The source electrode of the twenty-fifth field effect transistor M25 is connected with the power supply AVDD, and the grid electrode is connected with the drain electrode of the twenty-first field effect transistor M21 and the drain electrode of the twenty-fifth field effect transistor M20; the twenty-sixth field effect transistor M26 has a source grounded AGND and a gate connected to the fourth bias voltage Vbn2. The drain electrode of the twenty-fifth field effect transistor M25 and the drain electrode of the twenty-sixth field effect transistor M26 are connected to each other and to the gate electrode of the sixth field effect transistor M6, so as to receive the second common mode output voltage OUTN output by the common mode feedback circuit.
One end of a second capacitor C2 of the second Miller compensation circuit is connected to the drain electrode of the twentieth field effect transistor M20, the drain electrode of the twenty-first field effect transistor M21 and the grid electrode of the twenty-fifth field effect transistor M25, the other end of the second capacitor C2 is connected to one end of a second resistor R2, and the other end of the second resistor R2 is connected to a second common mode output voltage OUTN end.
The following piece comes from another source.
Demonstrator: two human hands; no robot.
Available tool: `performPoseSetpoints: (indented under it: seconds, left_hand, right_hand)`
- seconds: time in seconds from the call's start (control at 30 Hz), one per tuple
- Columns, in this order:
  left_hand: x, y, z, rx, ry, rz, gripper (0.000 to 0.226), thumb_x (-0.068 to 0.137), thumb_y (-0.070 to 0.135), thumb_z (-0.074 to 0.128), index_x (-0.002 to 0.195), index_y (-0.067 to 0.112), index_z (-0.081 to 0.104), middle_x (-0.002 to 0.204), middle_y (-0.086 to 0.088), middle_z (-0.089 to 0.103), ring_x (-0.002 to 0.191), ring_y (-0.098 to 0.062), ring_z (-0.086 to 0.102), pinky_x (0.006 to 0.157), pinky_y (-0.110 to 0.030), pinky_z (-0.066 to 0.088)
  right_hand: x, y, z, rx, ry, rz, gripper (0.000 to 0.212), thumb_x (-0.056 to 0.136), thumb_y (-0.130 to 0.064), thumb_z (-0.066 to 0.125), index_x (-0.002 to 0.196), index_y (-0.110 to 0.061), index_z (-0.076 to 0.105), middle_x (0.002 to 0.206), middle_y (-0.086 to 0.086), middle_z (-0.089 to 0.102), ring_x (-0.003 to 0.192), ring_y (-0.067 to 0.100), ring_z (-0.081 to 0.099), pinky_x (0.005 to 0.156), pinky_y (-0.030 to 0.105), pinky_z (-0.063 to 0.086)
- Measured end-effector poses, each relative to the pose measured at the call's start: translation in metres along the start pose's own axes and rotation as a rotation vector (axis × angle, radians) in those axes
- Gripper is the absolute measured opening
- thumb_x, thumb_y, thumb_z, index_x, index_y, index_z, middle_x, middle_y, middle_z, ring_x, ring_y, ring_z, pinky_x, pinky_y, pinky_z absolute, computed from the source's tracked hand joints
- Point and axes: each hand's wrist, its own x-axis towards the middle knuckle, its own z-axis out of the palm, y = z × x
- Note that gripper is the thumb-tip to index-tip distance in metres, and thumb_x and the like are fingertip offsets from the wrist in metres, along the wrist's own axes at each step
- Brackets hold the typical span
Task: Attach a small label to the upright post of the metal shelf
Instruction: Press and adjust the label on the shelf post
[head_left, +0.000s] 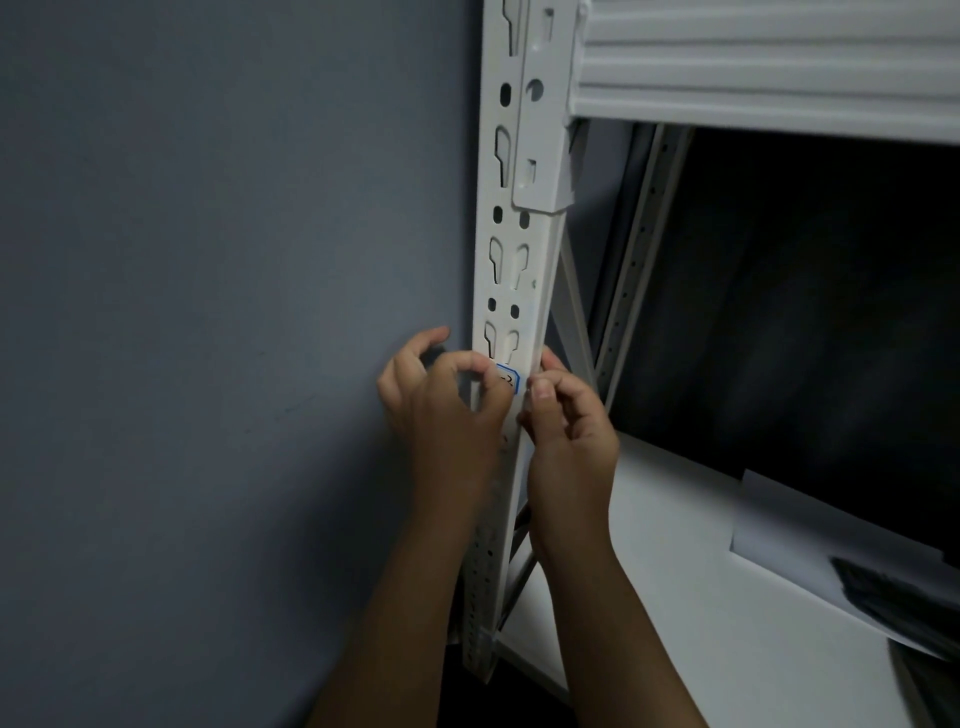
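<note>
White perforated steel upright post (511, 280) carries the small blue-bordered paper label (508, 376) just below a keyhole slot. Left hand (441, 400) pinches its left edge, right hand (569, 431) its right; best smoothed flat from centre outward, clear of the slots.

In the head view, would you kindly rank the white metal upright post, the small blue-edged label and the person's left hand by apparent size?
1. White metal upright post, largest.
2. Left hand, though it sits nearer the camera.
3. Small blue-edged label, smallest.
</note>
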Motion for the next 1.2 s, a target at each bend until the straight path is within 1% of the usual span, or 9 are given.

In the circuit, a first bias voltage Vbp1 provides bias voltages for a nineteenth field effect transistor M19, a ninth field effect transistor M9, a thirteenth field effect transistor M13, a first field effect transistor M1 and a second field effect transistor M2; the second bias voltage Vbn2 provides bias voltages for the twentieth fet M20, the tenth fet M10, and the fourteenth fet M14; the third bias voltage Vbn1 provides bias voltages for the twenty-first fet M21 and the fifteenth fet M15; the fourth bias voltage Vbn2 provides bias voltages for a twenty-sixth fet M26, a twenty-second fet M22, a twenty-fourth fet M24, a twelfth fet M12, a sixteenth fet M16, an eighteenth fet M18, a seventh fet M7, and an eighth fet M8.
The circuit principle of the invention is as follows: the common mode feedback circuit comprises M1-M8; the fully differential operational amplifier circuit comprises M9-M26, and a first resistor R1, a first capacitor C1, a second resistor R2 and a second capacitor C2 form a Miller compensation circuit of the fully differential operational amplifier circuit, so that the stability of the fully differential operational amplifier circuit can be ensured; the common mode feedback circuit outputs a feedback voltage Vcmfb to adjust the twelfth field effect transistor M12 and the twenty-fourth field effect transistor M24 to match the change of the load current by detecting the first common mode output voltage OUTP and the second common mode output voltage OUTN and comparing the first common mode output voltage OUTP and the second common mode output voltage OUTN with the reference voltage Vcm, so that the common mode output voltage is stabilized, and the normal operation of the fully differential operational amplifier circuit is ensured.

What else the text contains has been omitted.